Plus tôt cette semaine, La Presse a révélé que les deux policiers à l'origine des allégations de fabrication de preuves à la Division des affaires internes, Giovanni Di Feo et Jimmy Cacchione, s'étaient plaints du comportement de M. Lamothe dans une lettre envoyée en février 2014 à l'ex-directeur du SPVM Marc Parent.

Selon le quotidien, la lettre, également envoyée à la SQ et à la GRC, énumérait diverses allégations visant l'ex-enquêteur Philippe Paul et soutenait que M. Lamothe l'avait protégé.

L'enquête administrative dirigée par Me Michel Bouchard

Par ailleurs, l'enquête administrative portant sur les pratiques en vigueur à la Division des affaires internes du SPVM a été confiée à Michel Bouchard, a annoncé vendredi le ministre de la Sécurité publique, Martin Coiteux.

Me Bouchard sera investi des pouvoirs et de l’immunité d’un commissaire nommé en vertu de la Loi sur les commissions d’enquête. Il se penchera plus précisément sur les pratiques ayant cours en matière d'enquêtes internes au SPVM, notamment sur la gestion, l'encadrement, les processus et les difficultés qui y sont liés.

Il étudiera également les « enjeux plus systémiques liés à la gestion du SPVM et qui sont susceptibles d'affecter la confiance de la population », précise le communiqué annonçant sa nomination.

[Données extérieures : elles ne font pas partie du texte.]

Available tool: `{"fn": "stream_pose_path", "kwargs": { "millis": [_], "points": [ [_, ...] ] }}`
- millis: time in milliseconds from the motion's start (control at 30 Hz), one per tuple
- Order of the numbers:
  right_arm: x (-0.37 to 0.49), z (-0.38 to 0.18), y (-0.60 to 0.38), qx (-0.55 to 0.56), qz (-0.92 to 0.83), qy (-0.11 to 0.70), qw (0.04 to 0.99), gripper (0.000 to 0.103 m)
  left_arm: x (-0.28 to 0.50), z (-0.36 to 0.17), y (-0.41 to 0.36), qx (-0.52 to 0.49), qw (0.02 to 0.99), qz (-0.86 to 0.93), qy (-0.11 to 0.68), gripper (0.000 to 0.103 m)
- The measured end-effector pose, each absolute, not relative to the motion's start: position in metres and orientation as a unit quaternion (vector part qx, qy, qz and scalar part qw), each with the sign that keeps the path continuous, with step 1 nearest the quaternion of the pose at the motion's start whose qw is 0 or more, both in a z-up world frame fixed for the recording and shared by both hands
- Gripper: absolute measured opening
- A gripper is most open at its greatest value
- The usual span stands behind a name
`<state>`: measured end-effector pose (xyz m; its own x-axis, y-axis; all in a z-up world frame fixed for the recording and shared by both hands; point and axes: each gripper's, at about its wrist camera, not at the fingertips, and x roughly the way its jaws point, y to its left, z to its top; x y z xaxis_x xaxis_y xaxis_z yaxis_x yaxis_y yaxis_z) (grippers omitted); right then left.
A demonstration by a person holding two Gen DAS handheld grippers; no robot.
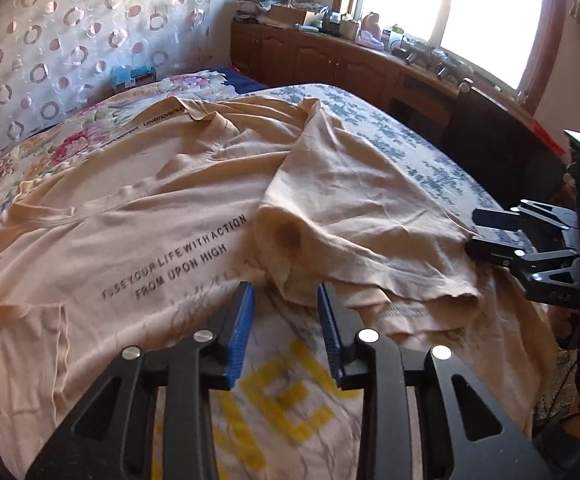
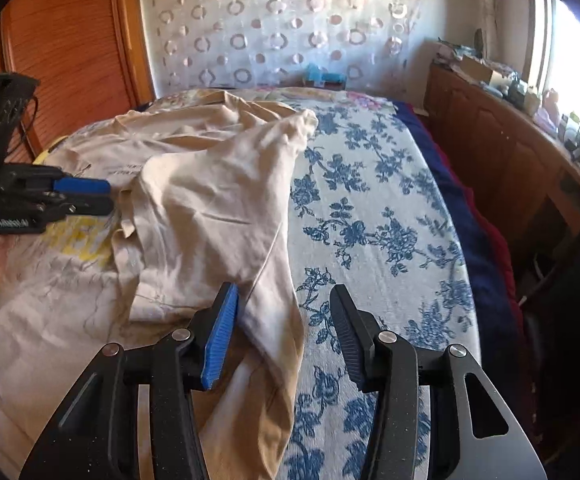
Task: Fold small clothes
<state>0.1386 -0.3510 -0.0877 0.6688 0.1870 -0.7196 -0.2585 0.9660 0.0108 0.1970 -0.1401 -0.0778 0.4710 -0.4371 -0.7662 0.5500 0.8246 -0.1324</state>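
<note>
A beige T-shirt [image 1: 137,200] with black lettering lies spread on the bed, its right side folded over into a rumpled flap [image 1: 354,200]. The flap also shows in the right wrist view [image 2: 209,208]. My left gripper [image 1: 285,300] is open and empty, just above the shirt's near part with a yellow print [image 1: 281,400]. It shows from the side in the right wrist view [image 2: 105,196]. My right gripper [image 2: 283,300] is open and empty, its jaws either side of the flap's lower edge. It shows in the left wrist view [image 1: 474,232] at the flap's right corner.
The bed has a blue floral cover [image 2: 370,220] to the right of the shirt and a pink floral one [image 1: 89,132] at the far end. A wooden cabinet [image 1: 330,60] with clutter stands under the window. A wooden wardrobe [image 2: 69,60] stands to the left.
</note>
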Motion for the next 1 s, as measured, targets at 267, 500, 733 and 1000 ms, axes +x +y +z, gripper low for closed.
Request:
{"fn": "stream_pose_path", "kwargs": {
  "millis": [267,500,733,1000],
  "points": [
    [0.144,-0.093,-0.351,-0.048,0.119,0.397,0.909,0.049,0.208,-0.075,-0.141,0.063,0.863,-0.284,0.413,0.000],
    [0.144,-0.094,-0.351,-0.051,0.114,0.395,0.910,0.049,0.204,-0.050,-0.103,0.029,0.884,-0.266,0.383,0.000],
    [0.142,-0.095,-0.351,-0.050,0.113,0.395,0.910,0.049,0.210,-0.045,-0.085,0.048,0.897,-0.231,0.374,0.005],
    [0.142,-0.095,-0.351,-0.048,0.114,0.395,0.910,0.049,0.192,-0.042,-0.071,0.061,0.903,-0.224,0.361,0.034]
  ]
}}
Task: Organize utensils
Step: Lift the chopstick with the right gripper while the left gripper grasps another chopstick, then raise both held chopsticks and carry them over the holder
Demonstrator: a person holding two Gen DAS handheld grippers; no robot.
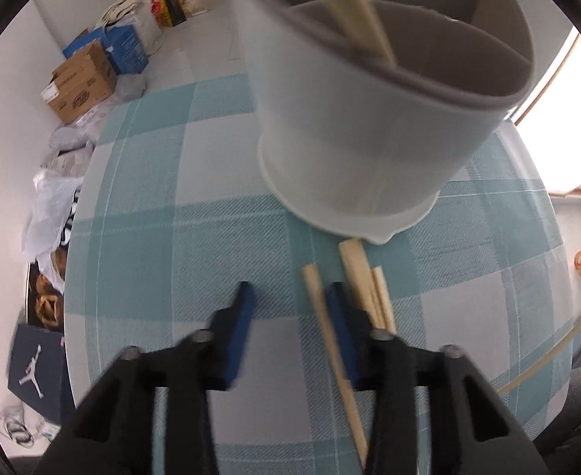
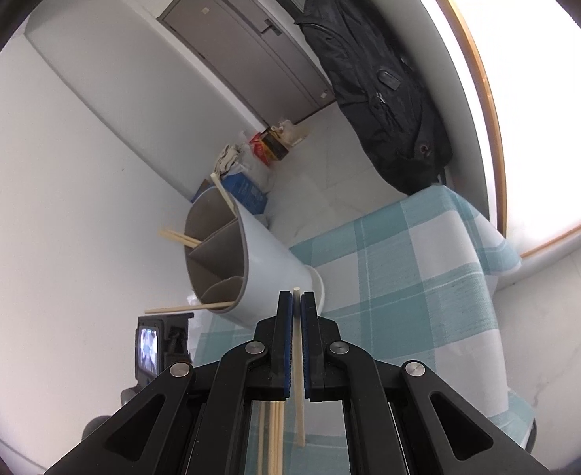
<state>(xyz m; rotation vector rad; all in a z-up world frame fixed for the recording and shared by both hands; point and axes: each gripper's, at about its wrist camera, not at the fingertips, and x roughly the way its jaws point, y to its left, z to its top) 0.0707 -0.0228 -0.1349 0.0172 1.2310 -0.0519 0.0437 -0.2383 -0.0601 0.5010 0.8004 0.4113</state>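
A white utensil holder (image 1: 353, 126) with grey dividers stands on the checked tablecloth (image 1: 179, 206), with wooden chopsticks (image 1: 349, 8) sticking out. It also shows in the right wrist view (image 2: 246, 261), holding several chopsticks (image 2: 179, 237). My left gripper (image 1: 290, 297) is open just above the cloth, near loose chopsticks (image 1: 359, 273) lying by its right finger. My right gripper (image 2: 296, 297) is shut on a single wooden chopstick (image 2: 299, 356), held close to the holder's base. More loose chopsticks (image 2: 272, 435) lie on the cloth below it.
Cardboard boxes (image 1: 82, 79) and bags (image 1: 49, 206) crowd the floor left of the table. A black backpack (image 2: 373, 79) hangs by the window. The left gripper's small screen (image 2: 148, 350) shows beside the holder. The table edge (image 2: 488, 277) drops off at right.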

«Me Bouchard doit en outre formuler des recommandations visant à améliorer les pratiques relatives à ces enquêtes internes. Son rapport, qui doit être déposé au ministre Coiteux au plus tard le 15 septembre, est destiné à être rendu public.» - Martin Coiteux, ministre de la Sécurité publique

«Me Bouchard possède une vaste expérience et une réputation sans faille, et je suis convaincu qu'il saura poser un regard impartial sur la situation et nous proposer les meilleures solutions possibles.» - Martin Coiteux, ministre de la Sécurité publique

Son travail s'effectuera parallèlement à l'enquête policière sur des allégations de fabrication de preuves au sein de la Division des affaires internes, qui a été confiée à la Sûreté du Québec, à la Gendarmerie royale du Canada et aux corps de police de Québec, de Longueuil et de Gatineau.

Me Bouchard a une longue feuille de route au sein des ministères québécois et canadien de la Justice. Il a récemment mené les enquêtes administratives portant sur les évasions par hélicoptère dans les prisons d'Orsainville et de Saint-Jérôme et sur la gestion des mégaprocès.